IsItYou, a company debuting at Disrupt SF 2014 today, claims to do it much, much better.

Presenting on stage today, company co-founder Benjamin Levy claimed that their algorithms have at least two advantages over Google and the rest: it works in extreme lighting conditions (like a dark room, where the only light is from your screen), and its anti-spoofing tools make tricking the algorithm tough.

I spoke to Levy, who explained why better facial recognition is so crucial. “On most of the phones out there today, the facial recognition fails 2 or 3 times out of ten. With our solution, the false-negative rate is closer to 2 or 3 out of 10,000”

False negatives are one thing — but what about false positives?

Android’s facial recognition got some bad marks early on when someone managed to trick it using nothing but a printed still photo. Google later fixed this by requiring the user to blink on command — but that solution feels like training the user, rather than training the phone.
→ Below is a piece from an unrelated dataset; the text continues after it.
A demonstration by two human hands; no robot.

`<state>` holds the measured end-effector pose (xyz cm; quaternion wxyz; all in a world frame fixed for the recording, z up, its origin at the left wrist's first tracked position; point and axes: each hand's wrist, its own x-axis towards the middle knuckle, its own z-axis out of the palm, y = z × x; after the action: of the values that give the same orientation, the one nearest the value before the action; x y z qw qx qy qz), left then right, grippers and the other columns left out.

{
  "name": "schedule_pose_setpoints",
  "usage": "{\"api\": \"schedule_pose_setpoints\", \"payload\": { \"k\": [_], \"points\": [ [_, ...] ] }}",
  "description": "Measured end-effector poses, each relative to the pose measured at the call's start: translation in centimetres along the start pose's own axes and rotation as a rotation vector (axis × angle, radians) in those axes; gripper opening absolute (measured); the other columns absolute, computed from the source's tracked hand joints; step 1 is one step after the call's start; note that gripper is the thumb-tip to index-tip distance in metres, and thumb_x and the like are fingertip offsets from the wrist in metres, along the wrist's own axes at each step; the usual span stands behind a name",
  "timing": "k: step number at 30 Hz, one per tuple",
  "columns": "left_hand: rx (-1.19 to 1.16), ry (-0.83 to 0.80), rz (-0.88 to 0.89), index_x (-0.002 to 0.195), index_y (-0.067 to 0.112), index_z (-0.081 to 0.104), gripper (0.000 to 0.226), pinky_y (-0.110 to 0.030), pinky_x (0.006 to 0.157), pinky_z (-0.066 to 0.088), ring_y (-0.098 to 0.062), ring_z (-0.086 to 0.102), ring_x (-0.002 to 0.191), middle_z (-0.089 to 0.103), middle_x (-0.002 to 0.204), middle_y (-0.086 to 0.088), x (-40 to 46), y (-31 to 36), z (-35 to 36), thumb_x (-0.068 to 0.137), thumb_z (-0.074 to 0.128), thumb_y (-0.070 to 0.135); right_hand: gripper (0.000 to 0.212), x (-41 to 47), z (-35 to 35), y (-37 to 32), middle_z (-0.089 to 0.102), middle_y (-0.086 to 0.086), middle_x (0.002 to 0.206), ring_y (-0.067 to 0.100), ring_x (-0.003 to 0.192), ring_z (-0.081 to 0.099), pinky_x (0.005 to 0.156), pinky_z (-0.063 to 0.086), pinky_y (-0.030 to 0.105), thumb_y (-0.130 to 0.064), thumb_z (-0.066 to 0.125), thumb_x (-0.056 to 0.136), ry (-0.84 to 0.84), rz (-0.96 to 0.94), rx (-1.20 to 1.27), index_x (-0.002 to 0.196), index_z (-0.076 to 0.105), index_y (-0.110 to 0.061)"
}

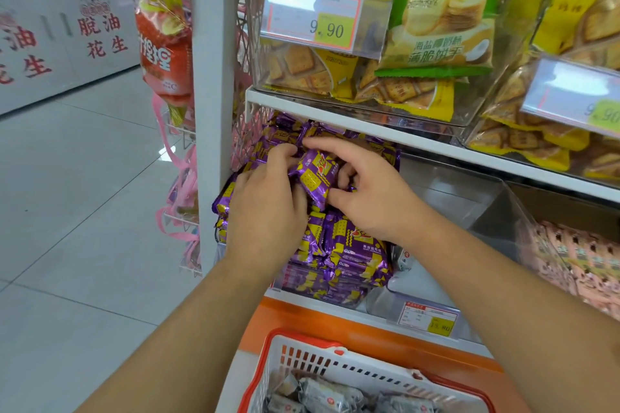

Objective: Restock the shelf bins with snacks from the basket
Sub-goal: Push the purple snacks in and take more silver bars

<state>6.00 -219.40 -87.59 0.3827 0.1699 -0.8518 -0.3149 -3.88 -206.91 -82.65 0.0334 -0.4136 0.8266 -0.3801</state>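
Head view looks down on a purple snack packet with yellow cracker print, held up between both hands just above the heap of purple packets that fills the lower shelf bin. The left hand lies palm-down over the left side of the heap, its fingers curled against the left edge of the raised packet. The right hand comes in from the right, thumb under the packet's lower corner and fingers bent over its top, so the packet is pinched between the two hands. How tightly each hand closes on it cannot be told, since the packet hides the fingertips.

Below, at the bottom edge of the picture, sits the basket, white with a red rim, holding silver-grey wrapped snacks. A yellow price label is fixed to the front of the lower bin. To the right of the purple heap lies a stretch of bare clear bin, and beyond it a bin of pink packets.

On the shelf above stand clear bins of yellow cracker packs, with a green biscuit bag upright among them and a price tag reading 9.90. Left of the white shelf post hang red snack bags over a pale tiled floor.
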Motion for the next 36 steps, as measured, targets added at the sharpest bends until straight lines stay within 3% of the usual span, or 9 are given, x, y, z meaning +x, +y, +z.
{"api": "schedule_pose_setpoints", "payload": {
  "k": [2,4,8,14,19,24,29,33,36],
  "points": [
    [-0.045,-0.007,-0.026,0.134,0.018,0.048,0.039,-0.05,0.092,0.049,-0.024,0.064,0.105,0.071,0.118,0.002,0.1,-0.1,0.1,0.096,0.055,0.01,0.069,0.1,0.1,0.2,0.053,0.003,0.085,0.013,0.074,0.05,0.073,0.049,0.033,-0.001,0.078,0.082,0.006,0.015,-0.037,0.137,0.063,-0.038],
    [-0.079,-0.024,-0.063,0.136,0.02,0.043,0.046,-0.053,0.088,0.051,-0.03,0.065,0.106,0.069,0.12,0.001,0.1,-0.1,0.0,0.093,0.053,0.007,0.059,0.3,0.2,0.1,0.053,-0.009,0.102,0.005,0.091,0.052,0.086,0.048,0.026,-0.015,0.083,0.083,0.016,0.045,-0.064,0.133,0.063,-0.037],
    [-0.119,-0.005,-0.128,0.143,0.016,0.04,0.06,-0.048,0.095,0.05,-0.024,0.059,0.117,0.061,0.13,0.0,0.2,0.4,-0.1,0.087,0.053,-0.001,0.058,1.5,1.1,-0.2,0.057,0.001,0.136,0.028,0.13,0.05,0.11,0.042,0.049,-0.044,0.077,0.087,0.108,0.076,-0.317,0.139,0.055,-0.029],
    [-0.116,0.085,-0.091,0.123,0.011,0.046,0.044,-0.049,0.088,0.049,-0.026,0.054,0.106,0.054,0.116,-0.002,-0.1,0.0,0.5,0.083,0.051,-0.007,0.073,5.5,3.1,-0.9,0.05,0.01,0.154,0.035,0.142,0.046,0.115,0.04,0.047,-0.061,0.059,0.095,0.167,0.114,-0.397,0.153,0.043,-0.02],
    [-0.065,0.073,-0.056,0.117,0.014,0.047,0.043,-0.051,0.084,0.048,-0.029,0.053,0.102,0.054,0.111,-0.005,0.1,-0.1,0.4,0.079,0.053,-0.006,0.069,9.1,4.1,-2.1,0.053,0.004,0.154,0.028,0.138,0.051,0.112,0.042,0.036,-0.064,0.063,0.092,0.075,0.167,-0.338,0.15,0.049,-0.029],
    [-0.036,0.071,-0.025,0.115,0.015,0.047,0.044,-0.05,0.086,0.048,-0.028,0.052,0.102,0.054,0.11,-0.005,0.1,-0.2,0.5,0.076,0.054,-0.006,0.076,11.3,5.9,-1.9,0.07,-0.003,0.124,0.025,0.11,0.067,0.097,0.054,0.04,-0.085,0.051,0.062,0.126,0.248,-0.254,0.116,0.067,-0.033],
    [-0.011,0.072,-0.026,0.108,0.012,0.049,0.037,-0.051,0.085,0.048,-0.03,0.052,0.099,0.053,0.106,-0.008,0.2,-0.3,0.7,0.076,0.054,-0.005,0.055,10.5,5.4,-2.2,0.07,-0.001,0.119,0.026,0.108,0.067,0.095,0.054,0.04,-0.072,0.06,0.064,0.072,0.238,-0.274,0.103,0.063,-0.033],
    [0.014,0.065,0.006,0.11,0.009,0.052,0.037,-0.05,0.087,0.048,-0.03,0.052,0.101,0.053,0.107,-0.009,0.2,-0.5,0.8,0.075,0.054,-0.004,0.045,10.3,4.6,-2.0,0.066,-0.003,0.128,0.024,0.115,0.063,0.1,0.05,0.035,-0.053,0.071,0.082,-0.01,0.218,-0.372,0.121,0.063,-0.033],
    [0.025,0.064,0.008,0.109,0.01,0.052,0.037,-0.05,0.086,0.047,-0.03,0.051,0.1,0.053,0.107,-0.009,0.2,-0.5,0.8,0.075,0.053,-0.005,0.057,10.5,5.1,-2.0,0.07,-0.006,0.122,0.022,0.109,0.066,0.099,0.053,0.037,-0.07,0.065,0.074,0.051,0.206,-0.287,0.118,0.065,-0.034]
  ]
}}
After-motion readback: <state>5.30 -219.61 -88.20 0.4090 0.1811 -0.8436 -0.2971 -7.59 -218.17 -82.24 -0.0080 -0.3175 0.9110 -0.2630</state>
IsItYou analyzes not just your face, but how it expects the lighting on your face to behave in different situations. Light bouncing off of a flat surface (like a printed photo, or a tablet screen) behaves much differently than light bouncing off your face. They demonstrated their algorithm rejecting a printed photo of Levy’s face — then, taking it one step further, had someone don a 3d printed mask of Levy’s face. It, too, was rejected.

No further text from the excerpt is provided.